Яйцо «Несессер» покоилось перед ней на тумбочке. Она взяла его в руки, раскрыла, стала выдвигать ящички. Хаммер улыбнулся: его новая любовница, княгиня царской крови, в чем-то еще ребенок.
– Мой юрист пришлет тебе контракт по почте, – заговорил Арманд уже деловым тоном, словно великолепно сшитый костюм, в который он сейчас облачался, не допускал иных интонаций. – Я надеюсь, ты сможешь приступить к работе сразу, как только его подпишешь. Собираться можешь не спеша, а мне пора бежать. Рад, что тебе нравится яичко.
Княгиня Наталья Васильевна впервые улыбнулась ему. «Жизнь, которой я заслуживаю», – подумала она не без иронии.
– Мне не нужен контракт, чтобы встречаться с тобой, – сказала она ему вслед.
Хаммер вернулся в спальню, сел рядом с ней на кровать, – видимо, она нашла слова, способные заставить его опоздать на встречу.
– Я не хотел тебя обидеть, – сказал он уже намного мягче. – Контракт нужен, чтобы ты могла быть рядом. Путешествовать со мной… не вызывая подозрений. Просто для удобства. И мне придется платить тебе довольно большую зарплату. Твои предшественники – искусствоведы, хоть и хихикали у меня за спиной, были на редкость алчные людишки. Если ты не станешь меня обирать, как они, пойдут разговоры. Фрэнсис…
«Жену можно было бы и не упоминать», – подумала она с неудовольствием, снова закуривая.

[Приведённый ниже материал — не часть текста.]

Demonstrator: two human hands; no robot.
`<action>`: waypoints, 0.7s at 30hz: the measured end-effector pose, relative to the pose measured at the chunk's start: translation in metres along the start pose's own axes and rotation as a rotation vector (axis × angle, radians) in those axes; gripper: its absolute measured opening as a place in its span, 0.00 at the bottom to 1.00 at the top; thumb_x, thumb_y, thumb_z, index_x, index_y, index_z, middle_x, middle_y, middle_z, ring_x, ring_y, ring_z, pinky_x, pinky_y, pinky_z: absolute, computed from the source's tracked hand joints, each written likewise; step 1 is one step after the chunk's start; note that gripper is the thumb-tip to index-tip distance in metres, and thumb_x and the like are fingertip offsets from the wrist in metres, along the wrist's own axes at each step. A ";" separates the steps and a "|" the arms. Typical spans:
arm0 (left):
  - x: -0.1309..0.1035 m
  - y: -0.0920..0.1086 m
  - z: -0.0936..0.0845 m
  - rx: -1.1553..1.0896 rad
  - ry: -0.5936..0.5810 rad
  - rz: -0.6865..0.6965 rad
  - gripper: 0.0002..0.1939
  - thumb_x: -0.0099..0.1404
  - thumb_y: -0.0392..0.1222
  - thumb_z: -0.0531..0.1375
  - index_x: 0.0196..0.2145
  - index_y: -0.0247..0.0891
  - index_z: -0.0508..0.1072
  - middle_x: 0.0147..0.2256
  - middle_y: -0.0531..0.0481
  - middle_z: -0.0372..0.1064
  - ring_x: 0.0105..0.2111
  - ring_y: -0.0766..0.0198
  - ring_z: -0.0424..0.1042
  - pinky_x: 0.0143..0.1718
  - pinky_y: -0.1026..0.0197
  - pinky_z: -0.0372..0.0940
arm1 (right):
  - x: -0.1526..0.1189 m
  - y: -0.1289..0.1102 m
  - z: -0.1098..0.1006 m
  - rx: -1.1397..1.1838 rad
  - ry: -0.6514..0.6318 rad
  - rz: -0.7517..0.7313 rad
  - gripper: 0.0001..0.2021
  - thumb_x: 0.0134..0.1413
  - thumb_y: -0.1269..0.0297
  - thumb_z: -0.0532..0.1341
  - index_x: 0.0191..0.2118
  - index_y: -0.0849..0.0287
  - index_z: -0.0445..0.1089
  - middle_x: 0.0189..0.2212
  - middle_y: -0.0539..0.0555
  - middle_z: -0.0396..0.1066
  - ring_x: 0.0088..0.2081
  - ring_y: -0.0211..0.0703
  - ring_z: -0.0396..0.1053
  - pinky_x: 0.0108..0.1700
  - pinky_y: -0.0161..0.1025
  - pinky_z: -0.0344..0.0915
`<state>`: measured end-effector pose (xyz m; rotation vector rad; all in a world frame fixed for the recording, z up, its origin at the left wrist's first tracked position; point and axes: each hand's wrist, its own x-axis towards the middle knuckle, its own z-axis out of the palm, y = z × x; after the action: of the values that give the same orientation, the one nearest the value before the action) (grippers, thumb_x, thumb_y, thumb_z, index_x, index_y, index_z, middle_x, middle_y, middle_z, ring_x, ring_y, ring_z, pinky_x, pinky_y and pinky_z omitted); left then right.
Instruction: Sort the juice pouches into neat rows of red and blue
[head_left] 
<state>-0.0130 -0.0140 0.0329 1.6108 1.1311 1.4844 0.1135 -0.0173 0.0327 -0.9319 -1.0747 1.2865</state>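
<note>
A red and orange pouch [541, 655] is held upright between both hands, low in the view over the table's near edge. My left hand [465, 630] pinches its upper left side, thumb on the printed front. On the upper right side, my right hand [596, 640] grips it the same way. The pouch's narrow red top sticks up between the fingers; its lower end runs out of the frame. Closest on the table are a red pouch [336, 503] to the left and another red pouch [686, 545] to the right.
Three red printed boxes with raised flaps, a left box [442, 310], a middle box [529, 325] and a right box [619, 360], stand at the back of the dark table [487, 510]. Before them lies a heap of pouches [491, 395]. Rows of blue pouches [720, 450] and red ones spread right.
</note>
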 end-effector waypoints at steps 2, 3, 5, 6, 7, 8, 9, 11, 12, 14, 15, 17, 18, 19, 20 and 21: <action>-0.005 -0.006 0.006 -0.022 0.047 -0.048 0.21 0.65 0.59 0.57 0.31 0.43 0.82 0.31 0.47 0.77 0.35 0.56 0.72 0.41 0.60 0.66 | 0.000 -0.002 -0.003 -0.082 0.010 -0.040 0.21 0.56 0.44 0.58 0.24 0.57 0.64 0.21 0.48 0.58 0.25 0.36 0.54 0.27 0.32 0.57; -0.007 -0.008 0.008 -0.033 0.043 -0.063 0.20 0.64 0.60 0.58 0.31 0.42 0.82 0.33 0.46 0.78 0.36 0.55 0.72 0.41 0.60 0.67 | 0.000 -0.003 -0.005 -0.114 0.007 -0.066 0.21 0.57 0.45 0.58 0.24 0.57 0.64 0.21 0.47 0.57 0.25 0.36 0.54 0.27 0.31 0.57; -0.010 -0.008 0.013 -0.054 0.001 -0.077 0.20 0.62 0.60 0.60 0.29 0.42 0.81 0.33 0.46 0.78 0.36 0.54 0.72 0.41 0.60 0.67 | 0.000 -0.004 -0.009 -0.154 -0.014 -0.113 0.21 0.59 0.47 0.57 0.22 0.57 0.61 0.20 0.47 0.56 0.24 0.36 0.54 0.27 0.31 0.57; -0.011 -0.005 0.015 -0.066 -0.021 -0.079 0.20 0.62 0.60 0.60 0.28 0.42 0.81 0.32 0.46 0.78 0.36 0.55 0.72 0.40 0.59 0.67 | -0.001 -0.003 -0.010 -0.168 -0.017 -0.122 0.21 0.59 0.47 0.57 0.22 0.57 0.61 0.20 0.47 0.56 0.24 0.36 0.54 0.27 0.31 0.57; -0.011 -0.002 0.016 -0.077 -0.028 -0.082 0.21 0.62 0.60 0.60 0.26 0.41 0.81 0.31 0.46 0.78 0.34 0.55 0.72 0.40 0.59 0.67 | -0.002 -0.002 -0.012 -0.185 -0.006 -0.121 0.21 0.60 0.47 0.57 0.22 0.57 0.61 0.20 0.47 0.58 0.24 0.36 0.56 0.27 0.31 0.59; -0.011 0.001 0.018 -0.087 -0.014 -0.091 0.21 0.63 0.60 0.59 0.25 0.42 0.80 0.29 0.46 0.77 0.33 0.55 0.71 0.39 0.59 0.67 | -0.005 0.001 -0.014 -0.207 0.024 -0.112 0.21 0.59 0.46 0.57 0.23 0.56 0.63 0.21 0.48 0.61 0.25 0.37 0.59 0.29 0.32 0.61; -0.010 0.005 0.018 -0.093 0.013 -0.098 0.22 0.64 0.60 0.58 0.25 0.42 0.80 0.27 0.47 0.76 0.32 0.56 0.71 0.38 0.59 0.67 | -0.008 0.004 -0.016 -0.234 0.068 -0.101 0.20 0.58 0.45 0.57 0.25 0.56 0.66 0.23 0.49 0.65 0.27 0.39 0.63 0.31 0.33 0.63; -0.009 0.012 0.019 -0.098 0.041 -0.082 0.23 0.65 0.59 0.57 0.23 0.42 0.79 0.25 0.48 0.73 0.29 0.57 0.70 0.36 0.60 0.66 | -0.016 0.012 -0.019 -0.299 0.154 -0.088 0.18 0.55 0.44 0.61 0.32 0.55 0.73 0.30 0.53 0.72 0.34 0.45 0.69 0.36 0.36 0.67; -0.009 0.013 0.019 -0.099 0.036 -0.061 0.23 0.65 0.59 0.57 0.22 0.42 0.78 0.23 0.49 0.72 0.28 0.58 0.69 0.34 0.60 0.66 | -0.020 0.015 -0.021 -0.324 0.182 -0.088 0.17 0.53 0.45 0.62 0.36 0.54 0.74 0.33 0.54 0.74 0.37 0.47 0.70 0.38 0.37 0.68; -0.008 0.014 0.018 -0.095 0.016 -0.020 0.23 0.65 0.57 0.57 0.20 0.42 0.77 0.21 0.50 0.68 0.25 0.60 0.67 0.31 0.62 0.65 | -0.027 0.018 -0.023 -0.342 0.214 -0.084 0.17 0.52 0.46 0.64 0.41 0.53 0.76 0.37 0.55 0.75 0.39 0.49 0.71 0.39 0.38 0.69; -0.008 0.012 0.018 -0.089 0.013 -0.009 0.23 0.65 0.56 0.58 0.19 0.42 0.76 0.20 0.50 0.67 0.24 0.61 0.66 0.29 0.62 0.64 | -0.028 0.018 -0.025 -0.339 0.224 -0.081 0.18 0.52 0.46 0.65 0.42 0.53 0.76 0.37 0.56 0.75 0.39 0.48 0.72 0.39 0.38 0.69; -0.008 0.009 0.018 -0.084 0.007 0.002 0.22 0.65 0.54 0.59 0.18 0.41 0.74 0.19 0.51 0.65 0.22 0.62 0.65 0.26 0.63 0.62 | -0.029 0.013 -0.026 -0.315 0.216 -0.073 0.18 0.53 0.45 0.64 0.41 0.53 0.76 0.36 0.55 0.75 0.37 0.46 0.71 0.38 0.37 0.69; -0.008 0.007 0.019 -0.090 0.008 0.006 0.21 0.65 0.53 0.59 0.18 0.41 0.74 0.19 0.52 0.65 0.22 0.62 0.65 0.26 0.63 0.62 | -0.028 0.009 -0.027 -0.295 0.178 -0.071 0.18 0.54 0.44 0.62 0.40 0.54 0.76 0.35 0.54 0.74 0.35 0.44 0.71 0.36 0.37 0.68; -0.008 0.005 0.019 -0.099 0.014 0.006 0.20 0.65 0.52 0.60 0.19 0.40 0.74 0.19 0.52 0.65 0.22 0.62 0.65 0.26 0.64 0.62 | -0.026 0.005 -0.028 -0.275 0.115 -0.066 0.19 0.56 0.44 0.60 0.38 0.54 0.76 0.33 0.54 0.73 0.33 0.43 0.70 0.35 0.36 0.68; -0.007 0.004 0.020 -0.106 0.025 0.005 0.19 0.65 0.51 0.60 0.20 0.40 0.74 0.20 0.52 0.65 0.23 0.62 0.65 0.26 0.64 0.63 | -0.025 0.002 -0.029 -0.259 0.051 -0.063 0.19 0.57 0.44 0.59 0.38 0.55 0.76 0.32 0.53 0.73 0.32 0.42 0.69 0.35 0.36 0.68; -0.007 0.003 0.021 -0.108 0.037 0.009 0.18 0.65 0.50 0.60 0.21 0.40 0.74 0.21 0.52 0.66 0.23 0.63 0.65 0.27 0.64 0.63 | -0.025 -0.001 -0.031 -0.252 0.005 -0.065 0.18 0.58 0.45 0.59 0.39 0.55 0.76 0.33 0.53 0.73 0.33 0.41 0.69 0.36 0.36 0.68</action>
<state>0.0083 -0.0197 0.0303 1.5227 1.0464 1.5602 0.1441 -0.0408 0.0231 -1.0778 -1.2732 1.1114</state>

– Я вовсе не пытаюсь тебя купить, – подытожил Хаммер. – Знаешь, почти сорок лет назад я хотел вернуть вот это самое яйцо великой княгине Ольге. Кем ты ей приходишься, внучатой племянницей? – Наталья кивнула. – Я даже специально поехал в Данию. Нашел ее на ферме. Знаешь, они с мужем тоже разводили свиней, как твой отец. Я даже начинаю думать, что у Романовых такая… карма, как сказали бы на Востоке. Так вот, Ольга отказалась принять яйцо. Сказала, что оно побывало в слишком грязных лапах, так что ей будет неприятно видеть его в своем доме. В общем, я кое-что знаю о твоей семье. Поверь, я уважаю твои корни.
– Надеюсь, ты не в такой ситуации предлагал яйцо бабушке Ольге, – сказала она озорно, придвигаясь к нему.
– Сколько, по-твоему, мне лет? – рассмеялся он и провел рукой по ее гладкой смуглой щеке. – Вот, уже опоздал… Я никогда так не делаю. Пожалуйста, подпиши контракт, так нужно.
Она кивнула, и Хаммер вышел из номера, улыбаясь. Он выполнил, наконец, обещание, данное много лет назад Штарку, хотя ювелир вполне удовлетворился и написанным по старым русским правилам отказом великой княгини Ольги: «Предъявитель сего предложил вернуть мне золотое яйцо – несессер работы Фаберже, принадлежавшее моей матушке, Ее Императорскому Величеству Марии Федоровне. Настоящим свидетельствую мой добровольный отказ. Против судьбы не пойдешь. О. Куликовская, Баллеруп, 30 августа 1932 года».
Вслед за распиской вспомнился Арманду один давнишний разговор с хитрым лисом Анастасом Микояном. «Сейчас мы передаем ценности вам, – сказал тогда народный комиссар. – Но это только временно. Революция не закончилась, и когда-нибудь они снова станут нашими».